▸ WHAT YOU WILL DO: Give the listing below again in full, exactly as written.

== Segment start ==

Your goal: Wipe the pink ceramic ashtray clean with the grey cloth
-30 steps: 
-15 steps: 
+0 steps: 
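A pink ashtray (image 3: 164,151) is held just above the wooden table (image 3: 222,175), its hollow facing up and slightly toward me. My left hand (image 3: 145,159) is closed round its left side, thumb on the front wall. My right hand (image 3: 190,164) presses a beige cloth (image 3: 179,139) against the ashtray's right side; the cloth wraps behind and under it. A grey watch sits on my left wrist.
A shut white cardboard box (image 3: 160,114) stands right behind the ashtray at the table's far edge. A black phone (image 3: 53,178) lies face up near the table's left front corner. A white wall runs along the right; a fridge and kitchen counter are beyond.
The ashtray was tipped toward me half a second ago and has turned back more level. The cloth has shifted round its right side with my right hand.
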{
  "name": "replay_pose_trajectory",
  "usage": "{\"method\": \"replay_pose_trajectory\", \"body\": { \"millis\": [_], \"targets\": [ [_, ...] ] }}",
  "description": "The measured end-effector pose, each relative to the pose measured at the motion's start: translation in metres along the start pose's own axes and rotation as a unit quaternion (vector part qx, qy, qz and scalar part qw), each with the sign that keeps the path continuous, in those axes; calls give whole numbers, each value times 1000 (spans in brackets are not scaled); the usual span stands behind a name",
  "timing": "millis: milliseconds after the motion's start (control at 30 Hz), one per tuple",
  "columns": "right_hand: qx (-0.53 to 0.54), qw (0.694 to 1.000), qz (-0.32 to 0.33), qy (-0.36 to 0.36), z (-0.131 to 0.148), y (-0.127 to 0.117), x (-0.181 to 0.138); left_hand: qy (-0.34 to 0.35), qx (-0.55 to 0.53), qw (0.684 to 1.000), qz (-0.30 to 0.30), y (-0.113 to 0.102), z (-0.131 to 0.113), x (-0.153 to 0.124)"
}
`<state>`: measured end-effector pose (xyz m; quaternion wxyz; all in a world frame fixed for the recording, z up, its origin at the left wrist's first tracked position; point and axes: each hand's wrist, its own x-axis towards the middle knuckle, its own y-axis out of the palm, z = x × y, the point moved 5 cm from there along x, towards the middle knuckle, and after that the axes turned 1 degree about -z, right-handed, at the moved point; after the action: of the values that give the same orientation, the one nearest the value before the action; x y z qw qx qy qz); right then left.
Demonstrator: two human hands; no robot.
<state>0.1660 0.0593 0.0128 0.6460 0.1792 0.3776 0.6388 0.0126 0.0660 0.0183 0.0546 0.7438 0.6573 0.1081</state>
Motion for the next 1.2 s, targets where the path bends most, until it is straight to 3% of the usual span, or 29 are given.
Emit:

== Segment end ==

▸ TASK OUTPUT:
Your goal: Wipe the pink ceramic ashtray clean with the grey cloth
-30 steps: 
-15 steps: 
+0 steps: 
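A pink ashtray (image 3: 164,151) is held just above the wooden table (image 3: 222,175), its hollow facing up and slightly toward me. My left hand (image 3: 145,159) is closed round its left side, thumb on the front wall. My right hand (image 3: 190,164) presses a beige cloth (image 3: 179,139) against the ashtray's right side; the cloth wraps behind and under it. A grey watch sits on my left wrist.
A shut white cardboard box (image 3: 160,114) stands right behind the ashtray at the table's far edge. A black phone (image 3: 53,178) lies face up near the table's left front corner. A white wall runs along the right; a fridge and kitchen counter are beyond.
The ashtray was tipped toward me half a second ago and has turned back more level. The cloth has shifted round its right side with my right hand.
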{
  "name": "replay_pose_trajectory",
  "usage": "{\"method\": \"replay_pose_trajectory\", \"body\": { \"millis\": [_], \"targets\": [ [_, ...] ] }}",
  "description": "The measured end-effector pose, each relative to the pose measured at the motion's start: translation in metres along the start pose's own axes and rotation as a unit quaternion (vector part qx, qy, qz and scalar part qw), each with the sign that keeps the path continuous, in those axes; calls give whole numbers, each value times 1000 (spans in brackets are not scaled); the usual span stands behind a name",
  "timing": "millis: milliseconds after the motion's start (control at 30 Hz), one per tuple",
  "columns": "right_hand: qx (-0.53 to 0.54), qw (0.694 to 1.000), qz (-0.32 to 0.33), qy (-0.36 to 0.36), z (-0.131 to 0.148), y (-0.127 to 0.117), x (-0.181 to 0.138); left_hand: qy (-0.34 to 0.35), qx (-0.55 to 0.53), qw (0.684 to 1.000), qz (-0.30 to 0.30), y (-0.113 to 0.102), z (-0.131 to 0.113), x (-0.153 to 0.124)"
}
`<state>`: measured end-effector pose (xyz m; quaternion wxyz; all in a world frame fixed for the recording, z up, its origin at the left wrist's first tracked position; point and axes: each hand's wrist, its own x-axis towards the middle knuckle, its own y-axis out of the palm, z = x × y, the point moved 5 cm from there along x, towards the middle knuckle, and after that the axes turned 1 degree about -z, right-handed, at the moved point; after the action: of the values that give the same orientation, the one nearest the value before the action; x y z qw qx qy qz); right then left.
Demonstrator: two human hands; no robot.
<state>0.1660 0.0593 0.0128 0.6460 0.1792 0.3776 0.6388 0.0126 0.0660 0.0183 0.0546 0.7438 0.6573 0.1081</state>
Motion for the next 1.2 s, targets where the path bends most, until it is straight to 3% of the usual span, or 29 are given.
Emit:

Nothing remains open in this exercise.